High (Tech) Achievement
LAS is integral to U of I’s recognition as the most wired university.
The naming of University of Illinois as the nation’s “most wired” university came as no surprise to the College of Liberal Arts and Sciences, where technology advancements have assisted instruction in a variety of departments from chemical sciences to English.
In its October issue, PC Magazine, along with Princeton Review, named U of I the top wired school in the country for efforts including its computing classes and free laptop loan program. The result was also based on survey questions to the school, which were scored in terms of academics, student resources, tech support, and infrastructure.
Craig Jackson, director of Applied Technologies for Learning in the Arts and Sciences, says that LAS has made significant technology improvements to assist instruction. Improvements include network upgrades and expanded wireless Internet access in LAS buildings, placing lectures online, and an increase in the number of courses using online tools such as Moodle, which helps instructors create online learning communities, and NetMath, a distance learning program in LAS for math courses.

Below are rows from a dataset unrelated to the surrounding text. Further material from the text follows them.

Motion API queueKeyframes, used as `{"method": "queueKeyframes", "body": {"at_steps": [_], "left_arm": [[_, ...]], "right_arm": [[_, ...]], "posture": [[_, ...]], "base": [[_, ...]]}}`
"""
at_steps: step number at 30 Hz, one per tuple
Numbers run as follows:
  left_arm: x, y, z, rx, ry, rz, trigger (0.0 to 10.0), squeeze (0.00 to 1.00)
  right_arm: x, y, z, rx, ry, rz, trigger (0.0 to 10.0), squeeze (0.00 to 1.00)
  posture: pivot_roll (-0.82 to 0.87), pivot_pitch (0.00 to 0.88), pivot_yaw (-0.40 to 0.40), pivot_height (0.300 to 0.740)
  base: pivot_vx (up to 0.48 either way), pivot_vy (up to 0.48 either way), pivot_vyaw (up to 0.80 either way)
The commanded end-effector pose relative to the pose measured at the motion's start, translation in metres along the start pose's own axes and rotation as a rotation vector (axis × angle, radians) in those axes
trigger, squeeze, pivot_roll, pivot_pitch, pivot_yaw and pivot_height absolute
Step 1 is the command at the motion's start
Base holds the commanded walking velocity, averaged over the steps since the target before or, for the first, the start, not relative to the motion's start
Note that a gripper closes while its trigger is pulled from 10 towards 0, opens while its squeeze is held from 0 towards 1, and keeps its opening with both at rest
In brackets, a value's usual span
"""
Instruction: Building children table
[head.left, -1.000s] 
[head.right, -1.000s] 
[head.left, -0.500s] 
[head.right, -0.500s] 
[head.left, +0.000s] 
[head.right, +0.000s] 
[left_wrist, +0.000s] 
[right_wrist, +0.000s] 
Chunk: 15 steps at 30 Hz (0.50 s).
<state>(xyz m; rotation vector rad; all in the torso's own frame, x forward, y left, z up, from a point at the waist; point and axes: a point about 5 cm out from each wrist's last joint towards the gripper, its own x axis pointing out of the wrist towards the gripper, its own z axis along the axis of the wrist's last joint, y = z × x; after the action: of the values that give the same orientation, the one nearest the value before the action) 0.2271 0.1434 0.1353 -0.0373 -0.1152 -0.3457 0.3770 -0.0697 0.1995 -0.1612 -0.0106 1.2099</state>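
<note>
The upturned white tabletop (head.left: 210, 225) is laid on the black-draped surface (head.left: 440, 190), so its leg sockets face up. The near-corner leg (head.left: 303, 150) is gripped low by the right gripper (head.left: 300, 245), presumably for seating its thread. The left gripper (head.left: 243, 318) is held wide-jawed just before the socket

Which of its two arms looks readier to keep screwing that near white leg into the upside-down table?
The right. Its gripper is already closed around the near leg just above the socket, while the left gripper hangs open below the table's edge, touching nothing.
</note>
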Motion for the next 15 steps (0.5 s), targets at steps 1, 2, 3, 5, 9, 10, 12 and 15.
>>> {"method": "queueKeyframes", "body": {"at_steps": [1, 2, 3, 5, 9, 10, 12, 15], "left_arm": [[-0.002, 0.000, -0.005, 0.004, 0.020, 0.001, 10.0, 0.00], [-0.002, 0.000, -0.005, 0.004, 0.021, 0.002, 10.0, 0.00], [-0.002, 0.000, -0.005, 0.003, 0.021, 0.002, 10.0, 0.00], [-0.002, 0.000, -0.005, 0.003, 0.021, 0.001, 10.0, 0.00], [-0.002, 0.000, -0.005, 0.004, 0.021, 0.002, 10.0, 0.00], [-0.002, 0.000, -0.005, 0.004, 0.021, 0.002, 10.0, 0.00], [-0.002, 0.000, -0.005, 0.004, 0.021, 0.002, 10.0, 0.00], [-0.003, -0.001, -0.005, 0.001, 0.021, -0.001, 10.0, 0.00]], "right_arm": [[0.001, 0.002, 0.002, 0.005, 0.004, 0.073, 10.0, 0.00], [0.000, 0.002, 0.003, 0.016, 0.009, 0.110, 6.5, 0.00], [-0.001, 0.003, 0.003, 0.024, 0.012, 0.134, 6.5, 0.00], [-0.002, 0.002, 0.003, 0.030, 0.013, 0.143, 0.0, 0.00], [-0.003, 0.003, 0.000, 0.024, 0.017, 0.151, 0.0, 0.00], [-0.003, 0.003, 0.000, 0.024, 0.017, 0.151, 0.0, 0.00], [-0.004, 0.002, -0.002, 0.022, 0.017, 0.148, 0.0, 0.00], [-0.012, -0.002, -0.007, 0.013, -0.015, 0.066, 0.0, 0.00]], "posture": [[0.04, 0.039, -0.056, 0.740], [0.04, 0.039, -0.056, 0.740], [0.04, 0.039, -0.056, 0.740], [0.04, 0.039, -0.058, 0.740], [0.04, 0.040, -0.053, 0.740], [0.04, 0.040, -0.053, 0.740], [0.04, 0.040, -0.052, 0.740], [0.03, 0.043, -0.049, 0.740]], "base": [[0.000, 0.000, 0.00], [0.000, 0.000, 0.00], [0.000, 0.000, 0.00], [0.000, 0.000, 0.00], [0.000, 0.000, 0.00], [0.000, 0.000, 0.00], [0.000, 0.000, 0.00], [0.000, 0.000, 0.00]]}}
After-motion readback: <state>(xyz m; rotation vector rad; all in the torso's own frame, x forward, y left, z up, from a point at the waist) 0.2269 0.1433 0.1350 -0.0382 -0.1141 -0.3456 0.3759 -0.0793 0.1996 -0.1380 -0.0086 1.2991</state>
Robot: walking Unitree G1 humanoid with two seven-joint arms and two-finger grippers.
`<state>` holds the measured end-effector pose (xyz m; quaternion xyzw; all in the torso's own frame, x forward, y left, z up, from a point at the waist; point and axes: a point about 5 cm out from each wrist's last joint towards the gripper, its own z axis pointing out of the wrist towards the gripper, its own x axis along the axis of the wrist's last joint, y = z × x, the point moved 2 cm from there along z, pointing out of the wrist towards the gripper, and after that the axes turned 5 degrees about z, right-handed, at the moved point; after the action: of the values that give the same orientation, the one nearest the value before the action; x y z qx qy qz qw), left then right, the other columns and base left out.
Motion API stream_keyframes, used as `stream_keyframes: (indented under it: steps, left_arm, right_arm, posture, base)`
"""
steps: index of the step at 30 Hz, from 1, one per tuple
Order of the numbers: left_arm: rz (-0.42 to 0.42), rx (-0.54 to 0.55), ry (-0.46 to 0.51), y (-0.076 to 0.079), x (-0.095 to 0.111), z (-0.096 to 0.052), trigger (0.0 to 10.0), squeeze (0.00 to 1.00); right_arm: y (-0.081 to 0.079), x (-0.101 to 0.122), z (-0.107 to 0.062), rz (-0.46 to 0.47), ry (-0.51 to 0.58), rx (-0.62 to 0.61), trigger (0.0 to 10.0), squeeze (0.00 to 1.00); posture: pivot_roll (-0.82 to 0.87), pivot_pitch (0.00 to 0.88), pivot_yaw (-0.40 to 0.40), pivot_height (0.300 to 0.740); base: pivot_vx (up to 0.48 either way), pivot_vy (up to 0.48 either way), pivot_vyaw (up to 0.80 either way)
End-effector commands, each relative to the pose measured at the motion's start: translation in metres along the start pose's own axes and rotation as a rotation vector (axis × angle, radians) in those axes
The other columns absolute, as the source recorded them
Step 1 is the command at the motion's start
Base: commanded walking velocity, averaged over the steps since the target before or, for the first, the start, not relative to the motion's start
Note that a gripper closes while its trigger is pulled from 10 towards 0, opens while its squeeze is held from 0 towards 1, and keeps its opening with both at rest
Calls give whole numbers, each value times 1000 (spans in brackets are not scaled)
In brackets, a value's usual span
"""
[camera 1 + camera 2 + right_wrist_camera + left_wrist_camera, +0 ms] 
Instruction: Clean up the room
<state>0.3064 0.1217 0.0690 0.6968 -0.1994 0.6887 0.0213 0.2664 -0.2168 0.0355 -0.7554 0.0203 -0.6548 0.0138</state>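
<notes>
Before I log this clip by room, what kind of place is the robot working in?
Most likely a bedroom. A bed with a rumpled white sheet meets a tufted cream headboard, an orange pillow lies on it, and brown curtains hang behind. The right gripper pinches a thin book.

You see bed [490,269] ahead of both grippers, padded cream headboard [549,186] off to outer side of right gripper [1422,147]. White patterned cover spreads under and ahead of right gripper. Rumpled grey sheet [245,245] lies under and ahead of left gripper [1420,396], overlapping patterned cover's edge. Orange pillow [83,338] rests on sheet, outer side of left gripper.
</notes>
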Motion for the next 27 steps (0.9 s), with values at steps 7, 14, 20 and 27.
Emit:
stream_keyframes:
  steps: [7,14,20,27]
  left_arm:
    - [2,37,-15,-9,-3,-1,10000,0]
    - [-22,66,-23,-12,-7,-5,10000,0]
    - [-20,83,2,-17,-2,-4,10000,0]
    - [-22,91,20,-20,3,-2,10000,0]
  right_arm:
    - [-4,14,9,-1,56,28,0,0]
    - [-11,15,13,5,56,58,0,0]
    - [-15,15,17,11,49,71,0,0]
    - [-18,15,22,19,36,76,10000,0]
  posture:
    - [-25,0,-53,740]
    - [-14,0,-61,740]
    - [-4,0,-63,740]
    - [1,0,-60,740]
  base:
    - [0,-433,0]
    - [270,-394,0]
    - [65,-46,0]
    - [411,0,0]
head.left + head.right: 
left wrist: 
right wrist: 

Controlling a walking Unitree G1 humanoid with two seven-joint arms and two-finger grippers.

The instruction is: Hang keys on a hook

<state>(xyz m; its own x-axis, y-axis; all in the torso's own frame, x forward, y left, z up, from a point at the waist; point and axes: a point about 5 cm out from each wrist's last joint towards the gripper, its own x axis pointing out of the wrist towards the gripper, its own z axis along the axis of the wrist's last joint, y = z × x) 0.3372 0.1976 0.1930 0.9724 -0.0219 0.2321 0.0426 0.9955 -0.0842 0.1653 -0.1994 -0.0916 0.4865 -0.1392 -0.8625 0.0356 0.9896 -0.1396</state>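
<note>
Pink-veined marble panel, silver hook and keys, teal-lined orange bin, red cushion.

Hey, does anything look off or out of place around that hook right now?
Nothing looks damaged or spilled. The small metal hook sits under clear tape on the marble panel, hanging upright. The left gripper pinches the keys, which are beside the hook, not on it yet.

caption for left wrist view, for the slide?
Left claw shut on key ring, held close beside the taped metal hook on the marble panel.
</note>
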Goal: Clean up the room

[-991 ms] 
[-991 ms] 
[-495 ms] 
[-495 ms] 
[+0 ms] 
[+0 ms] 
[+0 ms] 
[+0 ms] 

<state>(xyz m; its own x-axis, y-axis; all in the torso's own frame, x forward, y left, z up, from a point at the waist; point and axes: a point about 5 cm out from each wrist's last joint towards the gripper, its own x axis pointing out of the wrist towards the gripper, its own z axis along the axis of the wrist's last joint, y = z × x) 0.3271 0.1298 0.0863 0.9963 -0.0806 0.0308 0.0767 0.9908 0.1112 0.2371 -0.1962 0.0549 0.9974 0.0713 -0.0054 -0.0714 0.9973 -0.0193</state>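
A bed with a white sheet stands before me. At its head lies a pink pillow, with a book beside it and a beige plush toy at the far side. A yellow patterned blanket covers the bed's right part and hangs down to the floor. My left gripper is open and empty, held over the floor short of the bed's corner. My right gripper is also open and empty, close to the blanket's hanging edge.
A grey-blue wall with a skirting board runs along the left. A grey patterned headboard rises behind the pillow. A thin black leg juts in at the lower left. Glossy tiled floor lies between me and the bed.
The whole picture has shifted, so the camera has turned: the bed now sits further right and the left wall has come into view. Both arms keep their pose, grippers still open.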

A relatively new LAS course, "Writing With Video," has attracted students from a range of majors, including art and design, cinema studies, computer science, creative writing, media studies, and psychology. In the School of Chemical Sciences, students heavily use “VizLab,” which consists of a room with 12 Linux PCs and a 3D stereo projector allowing students to study complex molecules.
Also this semester, chemical sciences is making one class easier for hearing impaired students by using the closed captioning function of Mediasite, a service that enables lectures to be recorded and posted online.
The Altgeld Hall computer network was upgraded, and the mathematics department paid extra to receive wireless coverage in all areas of Altgeld and Illini halls. Complete wireless networking is also planned for the Psychology Building.
“Information technology is a force multiplier and greatly enhances instruction,” Jackson says.